= Exercise instructions =
Restate word for word the lines between the start of the material and the line with "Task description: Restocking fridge", keeping both of those ends and none of the pictures.

= Input material =
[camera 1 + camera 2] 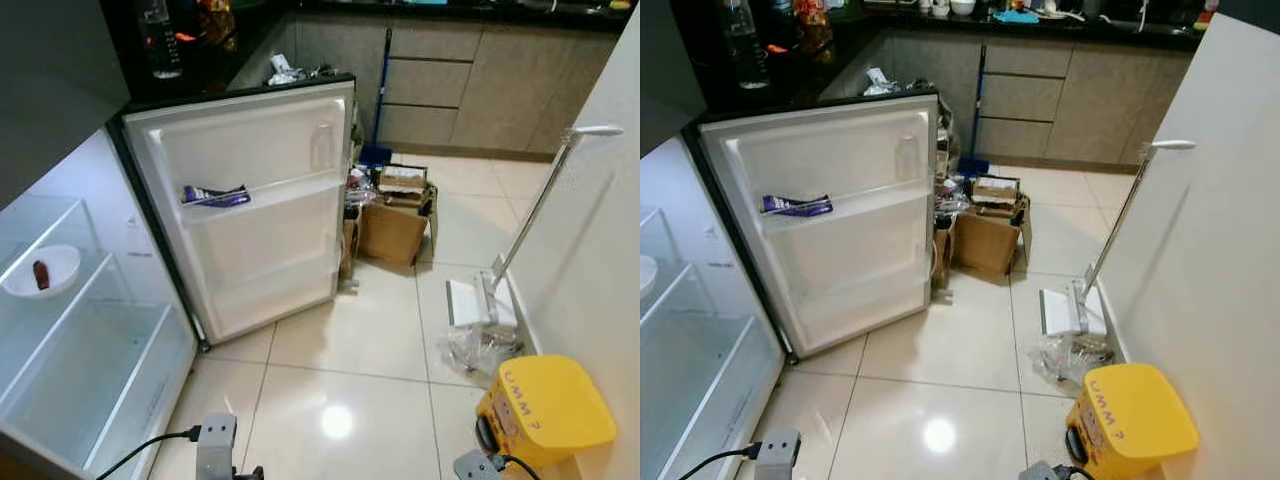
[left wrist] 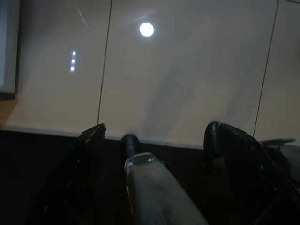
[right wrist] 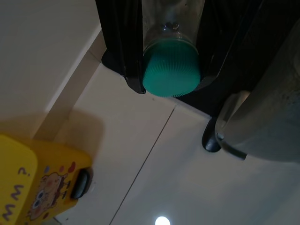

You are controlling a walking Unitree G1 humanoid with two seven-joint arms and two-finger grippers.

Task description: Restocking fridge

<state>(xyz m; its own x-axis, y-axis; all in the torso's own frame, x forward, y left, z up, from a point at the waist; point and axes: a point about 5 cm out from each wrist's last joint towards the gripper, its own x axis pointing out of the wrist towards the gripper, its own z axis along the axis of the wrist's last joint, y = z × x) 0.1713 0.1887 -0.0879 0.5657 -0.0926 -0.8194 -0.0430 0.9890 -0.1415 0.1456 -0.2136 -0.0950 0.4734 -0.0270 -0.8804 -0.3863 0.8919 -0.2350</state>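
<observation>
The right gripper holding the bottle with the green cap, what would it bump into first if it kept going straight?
Most likely the floor. The right gripper points down at bare tile, with the bottle cap leading. The yellow stool sits off to one side, probably out of line.

Clear plastic bottle with a green ribbed cap, clamped between the right gripper's two black fingers, cap end poking out past the fingertips toward the floor tiles. Fridge ahead and to that gripper's left, door swung wide open, glass shelves mostly bare, white bowl on one shelf.
</observation>
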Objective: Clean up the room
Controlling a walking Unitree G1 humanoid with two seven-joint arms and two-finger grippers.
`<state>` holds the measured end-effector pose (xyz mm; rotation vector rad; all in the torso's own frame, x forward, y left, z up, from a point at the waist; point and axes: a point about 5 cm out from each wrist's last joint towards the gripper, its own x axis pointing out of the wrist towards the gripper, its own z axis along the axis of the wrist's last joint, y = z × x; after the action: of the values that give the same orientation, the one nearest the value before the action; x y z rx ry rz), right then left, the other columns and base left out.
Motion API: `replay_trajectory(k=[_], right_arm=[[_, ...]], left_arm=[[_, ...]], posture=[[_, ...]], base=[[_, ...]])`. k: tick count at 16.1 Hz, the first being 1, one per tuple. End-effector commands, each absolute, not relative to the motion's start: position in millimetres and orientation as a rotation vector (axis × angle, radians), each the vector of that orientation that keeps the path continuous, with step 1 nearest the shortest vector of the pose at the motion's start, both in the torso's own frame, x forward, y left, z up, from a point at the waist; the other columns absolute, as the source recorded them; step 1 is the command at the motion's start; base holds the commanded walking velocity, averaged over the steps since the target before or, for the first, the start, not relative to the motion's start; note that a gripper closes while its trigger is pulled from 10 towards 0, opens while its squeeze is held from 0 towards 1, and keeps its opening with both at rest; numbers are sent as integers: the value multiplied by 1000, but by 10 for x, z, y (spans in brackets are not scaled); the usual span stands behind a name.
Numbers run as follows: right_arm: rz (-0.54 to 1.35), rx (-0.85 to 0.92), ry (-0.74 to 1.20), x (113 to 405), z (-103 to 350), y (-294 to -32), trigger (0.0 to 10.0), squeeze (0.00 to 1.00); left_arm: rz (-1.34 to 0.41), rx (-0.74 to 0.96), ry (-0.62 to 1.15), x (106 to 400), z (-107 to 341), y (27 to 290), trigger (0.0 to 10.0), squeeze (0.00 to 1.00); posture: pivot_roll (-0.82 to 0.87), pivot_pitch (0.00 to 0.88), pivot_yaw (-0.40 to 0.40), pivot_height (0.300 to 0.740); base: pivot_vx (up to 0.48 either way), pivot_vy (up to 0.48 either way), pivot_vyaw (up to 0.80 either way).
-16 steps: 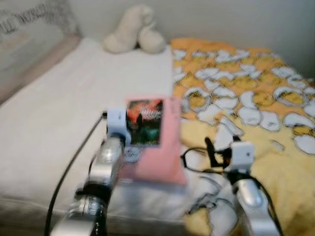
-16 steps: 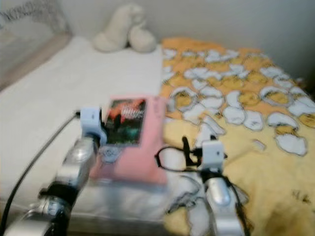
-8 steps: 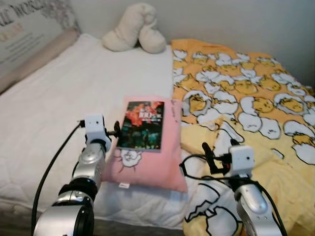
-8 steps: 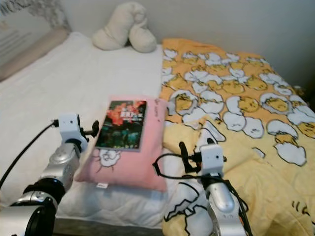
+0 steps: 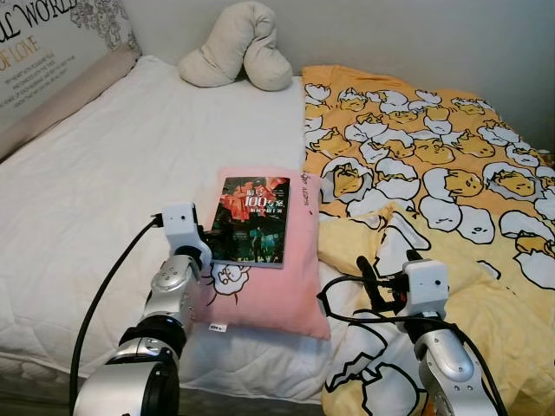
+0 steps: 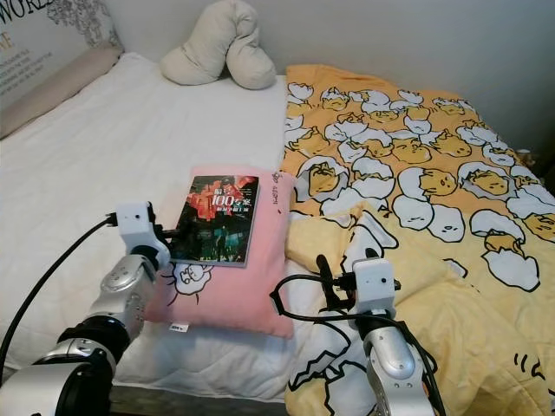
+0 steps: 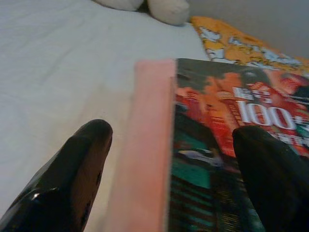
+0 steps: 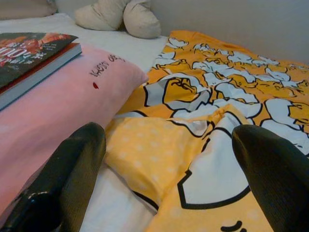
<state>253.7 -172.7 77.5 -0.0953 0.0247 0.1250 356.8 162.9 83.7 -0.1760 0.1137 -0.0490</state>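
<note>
Centre frame, we see the book (image 5: 251, 220) lying flat on the pink pillow (image 5: 277, 276) on the white bed (image 5: 95, 191). The left gripper (image 7: 169, 169) sits at the book's near edge, fingers spread astride it. Lower right, the right gripper (image 8: 164, 179) hovers spread over the yellow duvet (image 5: 451, 173).

White mattress (image 5: 104, 182) left of the pink pillow (image 5: 269, 290): wide, flat, open run up to the cream plush cushion (image 5: 236, 48) at the head.

Book (image 5: 251, 221) lies flat on the pillow, top unobstructed. Left gripper (image 7: 171, 159) straddles the book's near-left edge with fingers spread, pillow edge between them.

Right of pillow: rumpled yellow egg-print blanket (image 5: 434, 173), a raised fold touching the pillow's side. Right gripper (image 8: 169, 179), fingers apart, faces that fold; open air above it.
</note>
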Motion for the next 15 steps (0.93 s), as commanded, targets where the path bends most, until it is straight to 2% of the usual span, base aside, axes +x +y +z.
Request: replay_trajectory(k=[1,9,10,11,15], right_arm=[[117,-105,28,2519,790,-1768,10000,0],[110,-101,50,2513,748,-1776,10000,0],[107,-98,54,2510,738,-1767,10000,0],[105,-95,56,2510,732,-1765,10000,0],[99,-87,60,2510,720,-1756,10000,0]], left_arm=[[-79,-186,133,3543,784,1570,10000,0],[-170,-201,222,3473,632,1403,10000,0],[-180,-213,285,3445,557,1380,4275,0],[-176,-215,304,3436,533,1379,0,0],[-215,-229,307,3449,551,1334,0,0]], posture=[[71,26,-54,740],[65,30,-42,740],[65,29,-40,740],[66,30,-38,740],[63,28,-32,740]], base=[[0,0,0],[0,0,0],[0,0,0],[0,0,0],[0,0,0]])
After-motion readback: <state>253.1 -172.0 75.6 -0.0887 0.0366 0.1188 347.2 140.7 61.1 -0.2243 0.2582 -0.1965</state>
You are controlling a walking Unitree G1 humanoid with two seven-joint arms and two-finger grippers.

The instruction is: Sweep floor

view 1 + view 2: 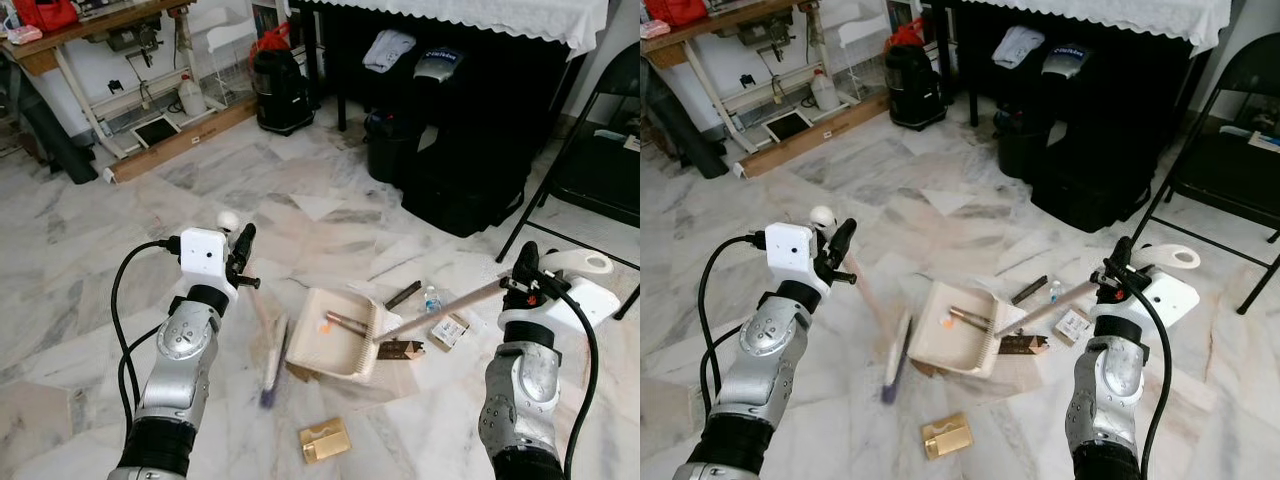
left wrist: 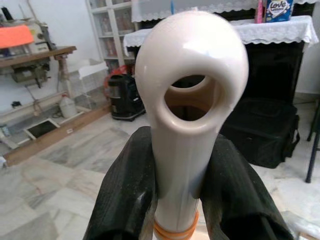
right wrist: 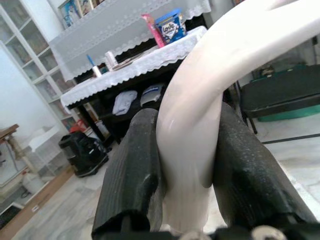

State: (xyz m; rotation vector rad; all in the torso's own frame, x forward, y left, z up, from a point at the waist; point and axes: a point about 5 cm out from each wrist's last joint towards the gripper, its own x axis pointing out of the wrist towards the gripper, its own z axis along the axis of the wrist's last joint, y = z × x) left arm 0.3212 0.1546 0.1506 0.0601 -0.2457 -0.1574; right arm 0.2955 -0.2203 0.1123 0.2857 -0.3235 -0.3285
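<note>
Scattered on the marble floor between the two arms lie a small gold box (image 1: 324, 440), a small clear bottle (image 1: 432, 299), a dark strip (image 1: 403, 294) and a little printed carton (image 1: 452, 329), with black bags (image 1: 470, 160) under a lace-covered table (image 1: 470, 15) beyond. The left gripper (image 2: 175, 185) clenches the cream plastic broom handle (image 2: 187, 105), its looped end up; the blurred shaft slants down to the bristles (image 1: 272, 360) below it. The right gripper (image 3: 187, 165) grasps the cream dustpan handle (image 3: 210, 90); the long rod runs down-left to the cream dustpan (image 1: 335, 335) — holding debris. A blue tin (image 3: 171, 26) reads "Love".
</note>
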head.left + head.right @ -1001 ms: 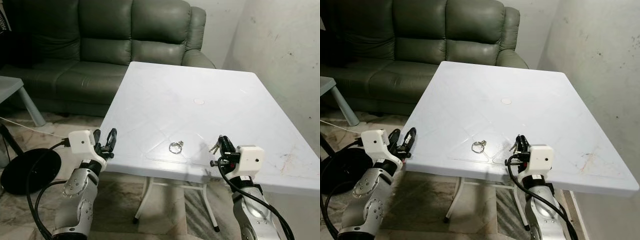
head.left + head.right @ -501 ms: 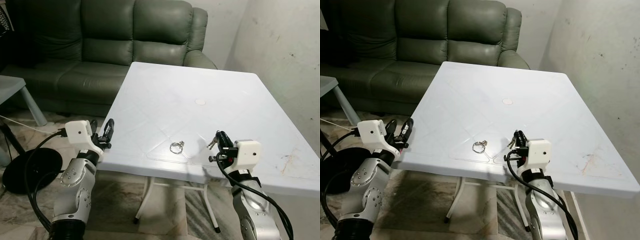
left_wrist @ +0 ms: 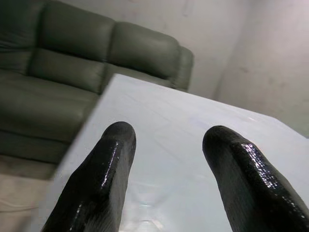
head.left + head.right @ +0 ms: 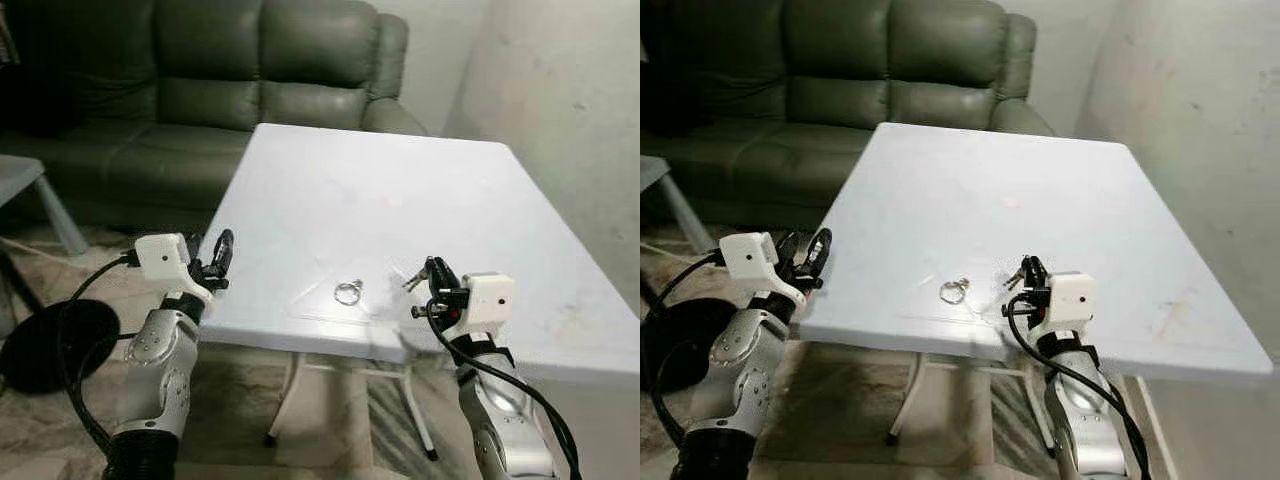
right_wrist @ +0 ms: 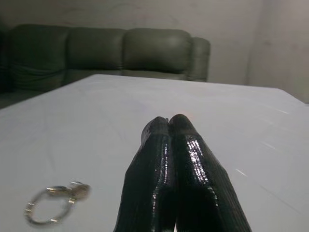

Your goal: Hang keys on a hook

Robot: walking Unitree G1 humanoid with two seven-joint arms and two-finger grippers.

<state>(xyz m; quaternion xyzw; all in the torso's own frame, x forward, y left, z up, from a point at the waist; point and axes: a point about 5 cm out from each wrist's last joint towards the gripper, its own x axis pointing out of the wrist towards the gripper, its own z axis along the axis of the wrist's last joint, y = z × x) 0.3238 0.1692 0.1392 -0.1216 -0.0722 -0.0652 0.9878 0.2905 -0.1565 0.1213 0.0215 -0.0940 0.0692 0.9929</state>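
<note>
Metal key ring lies on smooth white table.

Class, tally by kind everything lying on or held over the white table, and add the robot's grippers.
Key rings lying on the table: 1, the key ring
Keys held: 1 bunch, the keys
Grippers: 2, the left gripper and the right gripper
Total: 4
</note>
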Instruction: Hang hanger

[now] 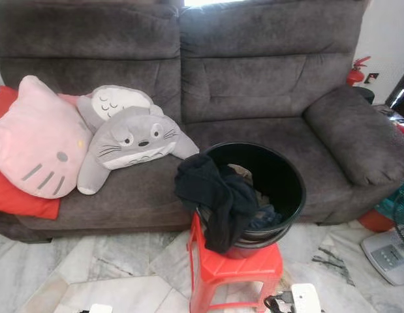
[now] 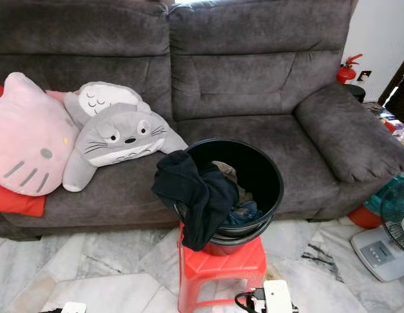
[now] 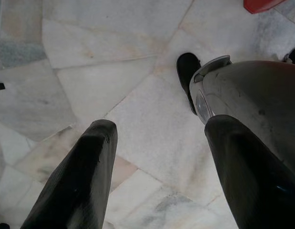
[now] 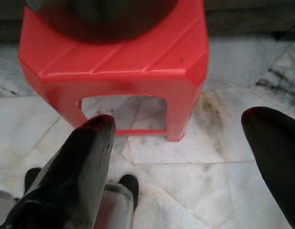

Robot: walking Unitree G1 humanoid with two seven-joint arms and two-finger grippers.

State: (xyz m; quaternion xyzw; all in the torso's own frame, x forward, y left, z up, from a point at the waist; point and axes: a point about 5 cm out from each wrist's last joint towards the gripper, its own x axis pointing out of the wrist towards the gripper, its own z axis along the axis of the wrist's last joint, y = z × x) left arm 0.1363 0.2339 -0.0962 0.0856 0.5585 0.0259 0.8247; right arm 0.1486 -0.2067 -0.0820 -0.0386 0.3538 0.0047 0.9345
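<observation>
The left gripper (image 3: 159, 157) hangs low over the marble floor (image 3: 114, 76), its two black fingers spread wide and holding nothing. The right gripper (image 4: 178, 143) is also wide and empty, just in front of the red stool (image 4: 137, 62). On the stool stands a black bucket (image 1: 290, 189) with dark clothes (image 1: 218, 195) draped over its rim. Behind is a grey sofa (image 1: 267, 78) with a grey plush cushion (image 1: 133, 140) and a pink cushion (image 1: 35, 140). I cannot make out any hanger.

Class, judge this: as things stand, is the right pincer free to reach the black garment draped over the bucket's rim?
Probably yes. The right pincer hangs open, low before the red plastic stool, and the black garment hangs over the black bucket's near rim with nothing between.
</observation>
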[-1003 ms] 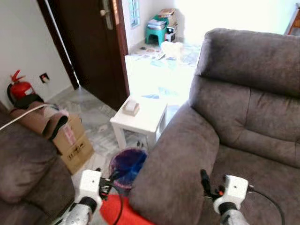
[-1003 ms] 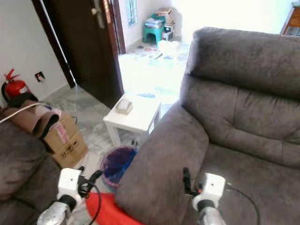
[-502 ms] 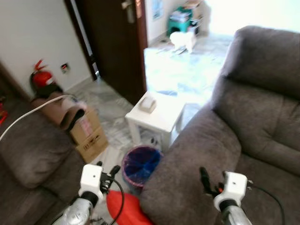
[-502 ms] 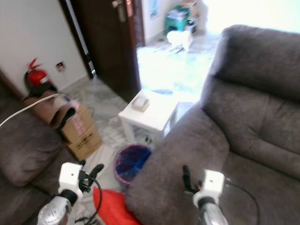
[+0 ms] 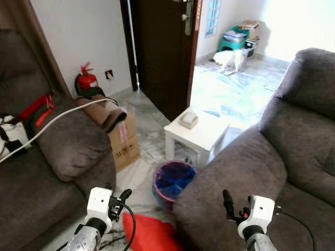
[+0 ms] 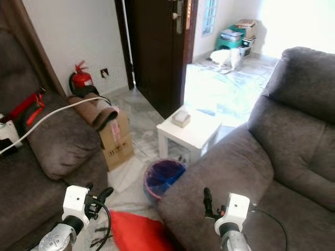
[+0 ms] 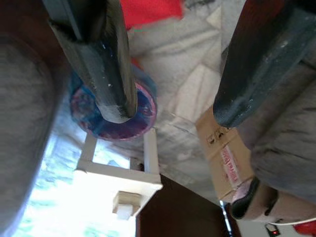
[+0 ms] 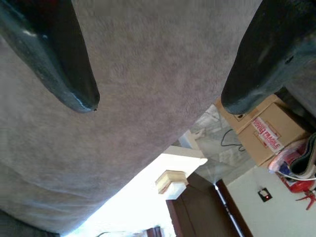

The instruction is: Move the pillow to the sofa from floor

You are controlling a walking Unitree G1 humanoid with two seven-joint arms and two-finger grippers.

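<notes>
Left eye view — where is the pillow (image 5: 152, 234)?
— On the floor, red, between left gripper (image 5: 121, 197) and sofa (image 5: 246, 172) armrest, near a bin (image 5: 172, 179).
Left wrist view?
— Fingers (image 7: 106, 69) apart, holding nothing.
Right wrist view?
— Right gripper (image 8: 158, 98) spread wide above the sofa fabric.

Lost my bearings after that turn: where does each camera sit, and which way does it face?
Left and right eye views: on the head, looking down at the red pillow on the floor, left pincer and right pincer low in frame.
Left wrist view: along open fingers toward the bin.
Right wrist view: along open fingers over the sofa armrest.
Shared: white side table.
</notes>
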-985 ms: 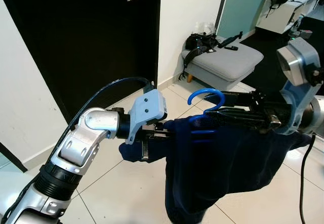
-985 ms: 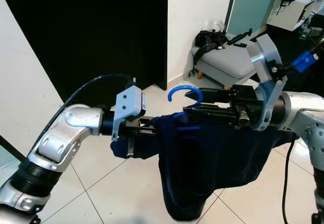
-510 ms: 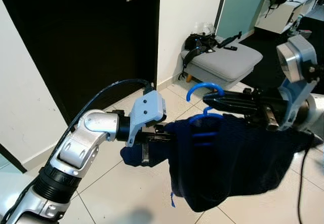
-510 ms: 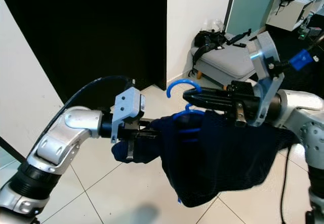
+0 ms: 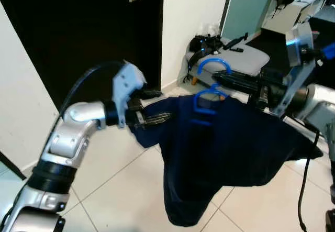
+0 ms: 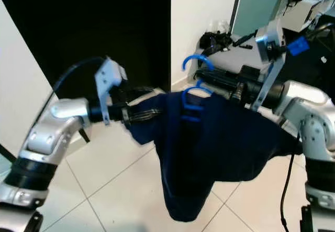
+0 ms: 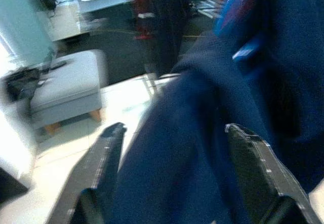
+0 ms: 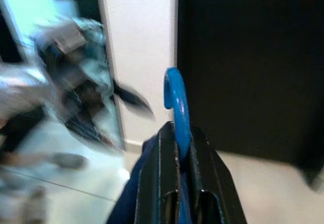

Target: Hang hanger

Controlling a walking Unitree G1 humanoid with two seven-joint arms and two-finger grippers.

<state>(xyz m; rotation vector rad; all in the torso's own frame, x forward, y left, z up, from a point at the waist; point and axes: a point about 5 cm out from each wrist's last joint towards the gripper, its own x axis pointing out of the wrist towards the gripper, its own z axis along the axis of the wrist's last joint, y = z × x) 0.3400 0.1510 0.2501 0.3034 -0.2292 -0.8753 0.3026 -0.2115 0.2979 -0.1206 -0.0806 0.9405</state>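
Right pincer [image 8: 178, 148] pinches neck of blue plastic hanger [image 5: 209, 93] w/ dark navy garment [image 5: 220, 148] draped, mid-air over white tile floor [image 5: 120, 185]. Left pincer [image 7: 172, 148], spread, straddles cloth's edge. Black door [image 5: 89, 33] at 11 o'clock; grey cushioned stool [image 5: 246, 59] at 1 o'clock.

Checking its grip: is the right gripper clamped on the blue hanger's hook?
Yes, the right gripper pinches the blue hanger at its hook's base.

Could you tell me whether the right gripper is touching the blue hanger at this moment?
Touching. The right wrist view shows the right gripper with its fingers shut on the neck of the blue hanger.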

= Exercise response =
[camera 1 + camera 2] 
[left wrist] 
[right wrist] 

You are controlling a walking Unitree G1 humanoid with two seven-joint arms and two-finger grippers.

Task description: Restocking fridge

This answer is now finished.